◆ **EXERCISE GOAL**
Output exactly the lines from the one containing "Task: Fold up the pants" to the last line of the material, inclusive, and nothing more.

◆ **DATASET EXTRACT**
-------------------------

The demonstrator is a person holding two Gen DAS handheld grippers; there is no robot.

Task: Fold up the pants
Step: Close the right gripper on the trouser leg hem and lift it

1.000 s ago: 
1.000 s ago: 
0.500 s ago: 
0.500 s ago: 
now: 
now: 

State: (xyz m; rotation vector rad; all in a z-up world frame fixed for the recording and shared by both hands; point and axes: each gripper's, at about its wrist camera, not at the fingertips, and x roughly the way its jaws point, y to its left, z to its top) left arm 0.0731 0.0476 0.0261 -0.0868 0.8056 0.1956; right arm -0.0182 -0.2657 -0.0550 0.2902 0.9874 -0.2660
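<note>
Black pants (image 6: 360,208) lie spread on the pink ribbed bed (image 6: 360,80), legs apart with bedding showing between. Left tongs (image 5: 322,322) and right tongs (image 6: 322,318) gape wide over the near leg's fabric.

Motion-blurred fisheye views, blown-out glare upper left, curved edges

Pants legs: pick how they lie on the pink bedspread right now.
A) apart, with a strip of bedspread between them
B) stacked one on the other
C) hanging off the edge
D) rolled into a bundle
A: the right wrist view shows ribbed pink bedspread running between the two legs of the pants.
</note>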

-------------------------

◆ **EXERCISE RESULT**
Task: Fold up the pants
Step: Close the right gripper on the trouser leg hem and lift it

1.000 s ago: 
1.000 s ago: 
0.500 s ago: 
0.500 s ago: 
now: 
now: 

State: (xyz m; rotation vector rad; all in a z-up world frame fixed for the recording and shared by both hands; point and axes: each gripper's, at about its wrist camera, not at the fingertips, and x roughly the way its jaws point, y to its left, z to its top) left arm 0.0731 0.0476 0.0261 -0.0868 0.8056 0.1956; right arm -0.0182 -0.2657 -0.0550 0.2902 0.9874 -0.2660
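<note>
Black pants (image 6: 360,208) lie spread on the pink ribbed bed (image 6: 360,80), legs apart with bedding showing between. Left tongs (image 5: 322,322) and right tongs (image 6: 322,318) gape wide over the near leg's fabric.

Motion-blurred fisheye views, blown-out glare upper left, curved edges

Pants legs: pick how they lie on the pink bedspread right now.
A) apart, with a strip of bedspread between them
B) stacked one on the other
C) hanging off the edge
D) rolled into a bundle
A: the right wrist view shows ribbed pink bedspread running between the two legs of the pants.
</note>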

No additional answer is needed here.